_What to produce:_
Copy the data exactly, pictures aside.

>>>>>

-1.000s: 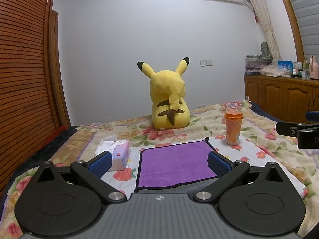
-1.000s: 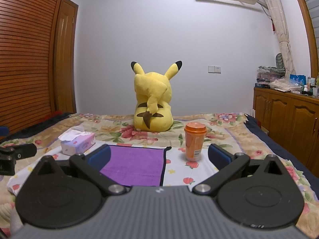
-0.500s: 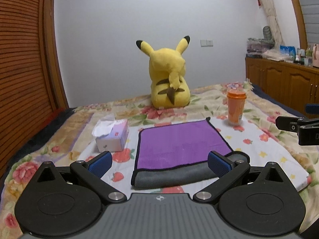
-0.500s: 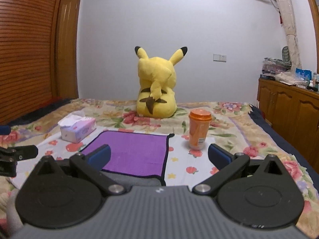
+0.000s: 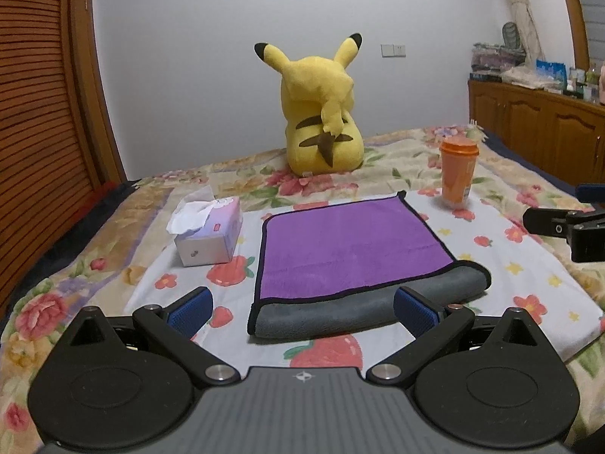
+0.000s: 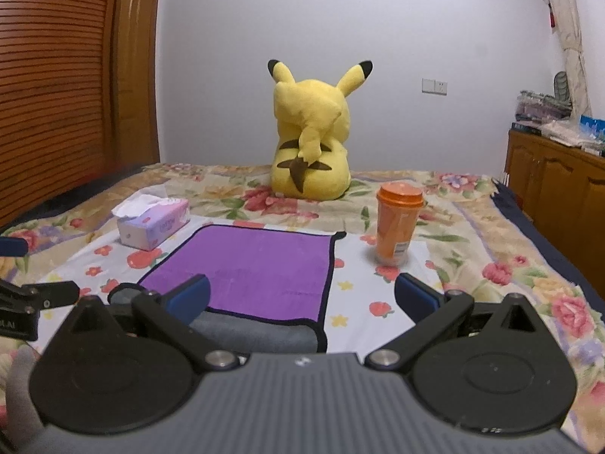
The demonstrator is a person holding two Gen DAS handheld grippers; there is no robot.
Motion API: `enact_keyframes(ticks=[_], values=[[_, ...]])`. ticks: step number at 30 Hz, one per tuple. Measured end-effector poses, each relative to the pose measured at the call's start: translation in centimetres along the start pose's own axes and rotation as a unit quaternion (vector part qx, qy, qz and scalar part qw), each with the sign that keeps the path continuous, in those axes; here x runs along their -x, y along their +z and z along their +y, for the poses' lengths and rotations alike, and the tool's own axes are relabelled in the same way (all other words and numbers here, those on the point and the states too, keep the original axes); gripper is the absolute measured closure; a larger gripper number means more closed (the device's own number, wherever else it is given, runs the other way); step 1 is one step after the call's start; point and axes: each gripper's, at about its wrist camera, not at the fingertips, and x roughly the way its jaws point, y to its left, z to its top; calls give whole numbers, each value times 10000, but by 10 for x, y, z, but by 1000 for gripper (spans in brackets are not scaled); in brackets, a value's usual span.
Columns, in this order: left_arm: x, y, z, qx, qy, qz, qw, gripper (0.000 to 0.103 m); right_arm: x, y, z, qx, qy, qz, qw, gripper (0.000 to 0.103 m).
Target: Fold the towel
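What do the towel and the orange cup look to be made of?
Towel: likely microfibre; soft matte purple nap, grey plush underside showing along the near fold, dark stitched edge. Orange cup: probably plastic; smooth, slightly translucent wall, opaque lid, printed label.

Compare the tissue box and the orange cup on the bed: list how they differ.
The tissue box is a pale, low block with tissue sticking out of its top; the orange cup is a tall, lidded cylinder. The tissue box sits left of the towel, the orange cup off its far right corner. Both rest on the bed, untouched.
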Motion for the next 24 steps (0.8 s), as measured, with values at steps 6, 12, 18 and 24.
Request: enact_keyframes(ticks=[6, 12, 18, 24], values=[[-19, 2, 6, 38, 35, 122, 9999, 0, -15, 0, -3, -45, 50, 151, 9999, 0], [-37, 6, 14, 108, 46, 212, 9997, 0, -29, -1, -1, -8, 163, 284, 9995, 0], [-57, 10, 21, 148, 15, 336, 9993, 0, -47, -1, 0, 30, 254, 456, 9986, 0], [-79, 11, 29, 155, -48, 477, 9987, 0, -64, -3, 0, 28, 354, 633, 9974, 0]])
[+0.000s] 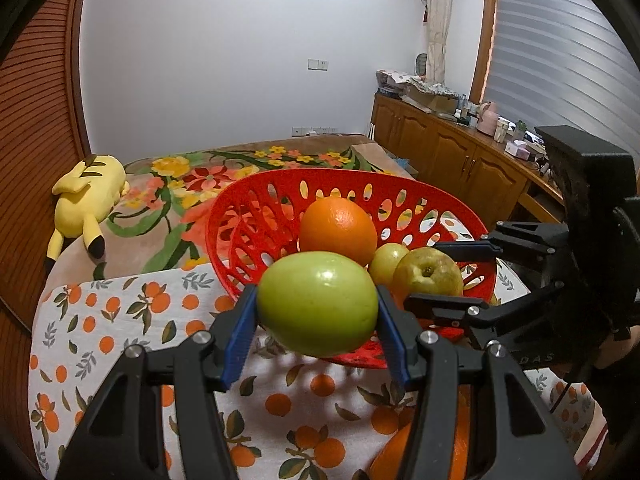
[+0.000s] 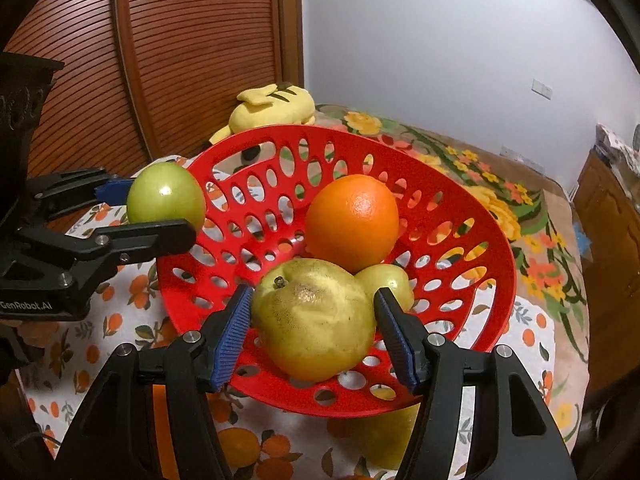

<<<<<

_Output below:_
-1.000s: 
-1.000s: 
-0.500s: 
-0.500s: 
+0.000s: 
+0.000s: 
The demonstrator is a person holding two Gen DAS handheld grippers; there is no robot.
Motion API: `enact_keyframes(ticks=[_], values=[[_, ...]])`. ticks: step number at 30 Hz, one per tuple. Measured end-effector poses, each relative to the pose measured at the call's start: translation in centimetres along the start pose's own axes and rotation as a unit quaternion (vector part qx, qy, qz and scalar part qw), each with the sign that keeps the path continuous, in those axes; here x runs along their -x, y along their +z and z along their +y, for the poses' lengths and rotations alike, and the tool's own axes are relabelled in the same way (all other words and numbers here, those on the point and the states too, keep the original axes); gripper is the absolute measured closure; a larger gripper number means more closed (the device's own number, wherever else it is given, runs the other way); step 1 is one step after the call's start; point and axes: each gripper's, at about its wrist camera, not at the fingertips, and x roughly the way its jaws point, y to its left, z to its top; calls give whole numbers, each value times 10000, but by 10 for x, y, z, but by 1000 for gripper (spans in brackets are not scaled); in brackets, a value's usual span.
Columns, in this order: left_arm: x, y, z, qx, qy, qz, qw, gripper (0.000 to 0.103 m); right_arm: x, y, z, qx, qy, qz, qw, gripper (0.000 to 0.103 m).
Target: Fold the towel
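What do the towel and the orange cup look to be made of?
Towel: likely microfibre; soft matte purple nap, grey plush underside showing along the near fold, dark stitched edge. Orange cup: probably plastic; smooth, slightly translucent wall, opaque lid, printed label.

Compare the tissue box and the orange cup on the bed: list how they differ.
The tissue box is a pale, low block with tissue sticking out of its top; the orange cup is a tall, lidded cylinder. The tissue box sits left of the towel, the orange cup off its far right corner. Both rest on the bed, untouched.
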Motion for the next 24 steps (0.8 s), as measured, with values at steps 6, 12, 18 and 24.
Request: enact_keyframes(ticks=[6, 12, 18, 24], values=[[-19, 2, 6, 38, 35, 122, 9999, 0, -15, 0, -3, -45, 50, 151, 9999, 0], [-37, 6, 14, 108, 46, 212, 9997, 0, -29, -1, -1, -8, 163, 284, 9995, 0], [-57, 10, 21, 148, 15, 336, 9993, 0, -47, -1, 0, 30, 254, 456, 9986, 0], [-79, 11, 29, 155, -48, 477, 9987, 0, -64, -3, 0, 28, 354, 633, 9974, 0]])
[+0.000s] 
[+0.000s] 

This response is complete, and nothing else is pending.